Go through the data below and transcribe it exactly. Omit the images.

___

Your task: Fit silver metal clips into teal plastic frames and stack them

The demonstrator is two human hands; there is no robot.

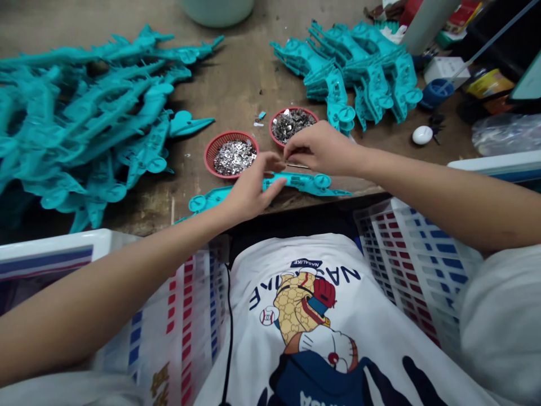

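The right hand (pixel 316 145) pinches close; the left hand (pixel 253 189) is part-curled; their hold is unclear. Beneath, a slim turquoise plastic piece (pixel 298 181) lies along the worn wooden table's (pixel 245 73) near edge, by red mesh baskets (pixel 208 153).

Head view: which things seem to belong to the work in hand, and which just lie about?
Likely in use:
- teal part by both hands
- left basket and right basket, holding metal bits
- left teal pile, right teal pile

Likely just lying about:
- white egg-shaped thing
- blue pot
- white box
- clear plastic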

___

## [RESPONSE]
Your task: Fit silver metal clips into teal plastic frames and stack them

The demonstrator is two human hands; there is no robot.


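The right hand (pixel 316 145) pinches close; the left hand (pixel 253 189) is part-curled; their hold is unclear. Beneath, a slim turquoise plastic piece (pixel 298 181) lies along the worn wooden table's (pixel 245 73) near edge, by red mesh baskets (pixel 208 153).

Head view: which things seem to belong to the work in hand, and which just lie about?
Likely in use:
- teal part by both hands
- left basket and right basket, holding metal bits
- left teal pile, right teal pile

Likely just lying about:
- white egg-shaped thing
- blue pot
- white box
- clear plastic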

There is no more to add to the answer.